Dataset entries:
::::
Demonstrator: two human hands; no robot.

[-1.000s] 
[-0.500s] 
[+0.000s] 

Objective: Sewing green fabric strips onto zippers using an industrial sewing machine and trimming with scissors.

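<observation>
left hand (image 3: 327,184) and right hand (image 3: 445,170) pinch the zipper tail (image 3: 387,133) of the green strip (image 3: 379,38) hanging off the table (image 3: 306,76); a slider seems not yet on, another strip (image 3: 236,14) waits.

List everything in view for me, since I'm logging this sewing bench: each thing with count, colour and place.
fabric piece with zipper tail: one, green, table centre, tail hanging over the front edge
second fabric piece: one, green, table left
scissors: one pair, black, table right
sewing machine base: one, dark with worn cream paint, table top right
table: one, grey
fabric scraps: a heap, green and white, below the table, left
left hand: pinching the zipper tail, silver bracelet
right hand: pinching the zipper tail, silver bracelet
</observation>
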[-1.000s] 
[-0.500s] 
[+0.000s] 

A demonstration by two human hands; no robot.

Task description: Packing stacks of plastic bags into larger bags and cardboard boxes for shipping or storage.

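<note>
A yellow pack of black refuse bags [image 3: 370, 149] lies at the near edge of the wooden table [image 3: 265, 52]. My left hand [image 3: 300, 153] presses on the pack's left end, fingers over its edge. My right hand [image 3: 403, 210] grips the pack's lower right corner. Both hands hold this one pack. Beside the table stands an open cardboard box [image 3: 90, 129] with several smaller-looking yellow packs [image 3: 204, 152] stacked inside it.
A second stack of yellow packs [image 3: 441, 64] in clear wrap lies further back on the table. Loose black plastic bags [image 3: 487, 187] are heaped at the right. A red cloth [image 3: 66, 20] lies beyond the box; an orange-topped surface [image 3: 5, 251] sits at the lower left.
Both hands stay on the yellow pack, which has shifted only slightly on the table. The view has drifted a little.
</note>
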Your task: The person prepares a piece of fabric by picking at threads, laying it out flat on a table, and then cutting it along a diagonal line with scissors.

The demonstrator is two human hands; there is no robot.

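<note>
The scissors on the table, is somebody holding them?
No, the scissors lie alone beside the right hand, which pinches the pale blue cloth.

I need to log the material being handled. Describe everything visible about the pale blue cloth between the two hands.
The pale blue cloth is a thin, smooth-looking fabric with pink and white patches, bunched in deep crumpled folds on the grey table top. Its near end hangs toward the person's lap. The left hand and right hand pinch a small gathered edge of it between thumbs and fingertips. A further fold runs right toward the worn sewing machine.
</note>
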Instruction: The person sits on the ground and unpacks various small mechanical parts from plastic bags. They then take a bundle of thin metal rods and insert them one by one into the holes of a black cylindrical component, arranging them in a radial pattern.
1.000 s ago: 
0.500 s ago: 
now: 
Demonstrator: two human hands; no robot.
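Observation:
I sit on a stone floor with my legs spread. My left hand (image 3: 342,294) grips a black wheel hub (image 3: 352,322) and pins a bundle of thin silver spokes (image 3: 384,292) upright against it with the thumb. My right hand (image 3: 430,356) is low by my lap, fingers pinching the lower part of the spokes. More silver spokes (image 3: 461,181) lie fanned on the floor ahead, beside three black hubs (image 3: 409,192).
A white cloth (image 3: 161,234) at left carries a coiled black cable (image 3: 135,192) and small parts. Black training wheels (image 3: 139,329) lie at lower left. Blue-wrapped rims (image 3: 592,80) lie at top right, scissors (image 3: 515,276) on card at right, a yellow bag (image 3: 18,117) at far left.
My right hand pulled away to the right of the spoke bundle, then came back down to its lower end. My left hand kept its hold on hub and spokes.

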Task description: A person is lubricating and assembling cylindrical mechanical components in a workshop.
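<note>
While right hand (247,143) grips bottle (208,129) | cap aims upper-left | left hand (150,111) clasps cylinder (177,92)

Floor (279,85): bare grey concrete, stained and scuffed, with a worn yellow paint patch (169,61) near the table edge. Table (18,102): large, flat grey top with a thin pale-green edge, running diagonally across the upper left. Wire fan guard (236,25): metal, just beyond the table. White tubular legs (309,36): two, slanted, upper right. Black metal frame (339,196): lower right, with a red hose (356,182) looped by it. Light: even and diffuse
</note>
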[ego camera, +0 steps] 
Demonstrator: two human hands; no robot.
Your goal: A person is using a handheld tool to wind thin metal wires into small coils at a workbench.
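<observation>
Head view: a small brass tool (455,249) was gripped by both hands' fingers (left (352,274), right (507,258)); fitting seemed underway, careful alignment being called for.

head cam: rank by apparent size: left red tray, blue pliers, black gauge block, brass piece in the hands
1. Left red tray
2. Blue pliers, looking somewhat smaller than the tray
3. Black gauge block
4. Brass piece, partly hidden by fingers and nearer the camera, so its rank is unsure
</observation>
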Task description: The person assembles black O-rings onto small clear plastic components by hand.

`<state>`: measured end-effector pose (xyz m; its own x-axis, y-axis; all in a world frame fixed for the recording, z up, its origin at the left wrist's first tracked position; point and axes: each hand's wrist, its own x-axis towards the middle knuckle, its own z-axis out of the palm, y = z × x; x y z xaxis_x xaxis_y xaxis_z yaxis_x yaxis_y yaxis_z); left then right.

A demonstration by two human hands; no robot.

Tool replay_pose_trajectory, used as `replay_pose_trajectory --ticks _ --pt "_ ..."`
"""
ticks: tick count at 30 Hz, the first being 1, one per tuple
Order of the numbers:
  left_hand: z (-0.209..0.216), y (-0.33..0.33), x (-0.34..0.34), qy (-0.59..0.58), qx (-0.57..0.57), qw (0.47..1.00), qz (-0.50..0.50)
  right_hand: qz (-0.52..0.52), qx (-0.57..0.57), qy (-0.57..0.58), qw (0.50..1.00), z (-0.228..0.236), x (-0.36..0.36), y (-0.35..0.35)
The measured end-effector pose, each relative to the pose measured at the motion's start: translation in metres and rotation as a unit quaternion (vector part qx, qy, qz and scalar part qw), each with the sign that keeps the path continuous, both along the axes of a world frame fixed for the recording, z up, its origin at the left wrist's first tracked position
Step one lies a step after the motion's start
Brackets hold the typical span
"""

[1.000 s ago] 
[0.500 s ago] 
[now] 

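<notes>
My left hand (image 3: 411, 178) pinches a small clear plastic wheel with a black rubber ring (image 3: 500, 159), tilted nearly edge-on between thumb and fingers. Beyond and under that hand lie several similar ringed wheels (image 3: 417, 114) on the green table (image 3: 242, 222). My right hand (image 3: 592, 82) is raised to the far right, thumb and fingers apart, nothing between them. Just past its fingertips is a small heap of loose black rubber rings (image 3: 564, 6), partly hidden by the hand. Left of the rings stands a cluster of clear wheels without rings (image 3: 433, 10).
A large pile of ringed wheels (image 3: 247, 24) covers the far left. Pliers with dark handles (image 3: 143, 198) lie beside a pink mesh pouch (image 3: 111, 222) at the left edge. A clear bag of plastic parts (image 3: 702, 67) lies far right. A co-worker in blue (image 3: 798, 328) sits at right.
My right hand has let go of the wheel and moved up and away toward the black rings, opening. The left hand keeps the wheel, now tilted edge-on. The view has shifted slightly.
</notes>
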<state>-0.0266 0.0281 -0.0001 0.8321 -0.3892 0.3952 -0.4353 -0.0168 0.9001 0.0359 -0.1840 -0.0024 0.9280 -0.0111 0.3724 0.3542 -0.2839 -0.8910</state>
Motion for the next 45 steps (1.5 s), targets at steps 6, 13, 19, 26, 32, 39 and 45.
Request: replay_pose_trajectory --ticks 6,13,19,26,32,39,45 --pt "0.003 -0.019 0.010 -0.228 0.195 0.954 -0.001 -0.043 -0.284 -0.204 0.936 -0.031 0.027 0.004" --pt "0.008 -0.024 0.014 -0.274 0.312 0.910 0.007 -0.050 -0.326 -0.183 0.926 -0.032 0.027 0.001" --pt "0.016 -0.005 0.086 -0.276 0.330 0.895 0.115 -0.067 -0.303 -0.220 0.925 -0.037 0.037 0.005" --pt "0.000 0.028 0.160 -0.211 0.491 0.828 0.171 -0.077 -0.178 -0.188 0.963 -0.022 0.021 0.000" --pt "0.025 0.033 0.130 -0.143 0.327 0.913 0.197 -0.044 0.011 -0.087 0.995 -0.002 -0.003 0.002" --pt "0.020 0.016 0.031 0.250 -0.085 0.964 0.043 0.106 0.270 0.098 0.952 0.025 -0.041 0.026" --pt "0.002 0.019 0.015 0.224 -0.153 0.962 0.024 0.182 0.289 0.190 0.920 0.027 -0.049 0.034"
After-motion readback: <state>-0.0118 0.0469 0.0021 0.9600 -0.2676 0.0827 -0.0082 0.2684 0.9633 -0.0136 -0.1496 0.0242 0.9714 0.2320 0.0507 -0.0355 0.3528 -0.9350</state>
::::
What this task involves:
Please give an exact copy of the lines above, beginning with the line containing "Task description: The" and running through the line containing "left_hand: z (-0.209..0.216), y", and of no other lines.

Reply to the task:
Task description: The person assembles black O-rings onto small clear plastic components by hand.

`<state>`: measured end-effector pose (xyz m; its own x-axis, y-axis; all in a world frame fixed for the recording, z up, its origin at the left wrist's first tracked position; point and axes: each hand's wrist, its own x-axis towards the middle knuckle, its own z-axis out of the palm, y = z × x; x y z xaxis_x xaxis_y xaxis_z yaxis_x yaxis_y yaxis_z); left then right.

A demonstration by two human hands; no robot.

Tool replay_pose_trajectory, used as `replay_pose_trajectory --ticks _ --pt "_ ..."`
"""
ticks: tick count at 30 Hz, the first being 1, one per tuple
Order of the numbers:
  left_hand: z (-0.209..0.216), y (-0.33..0.33), x (-0.34..0.34), qy (-0.59..0.58), qx (-0.57..0.57), qw (0.47..1.00), qz (-0.50..0.50)

That completes the answer.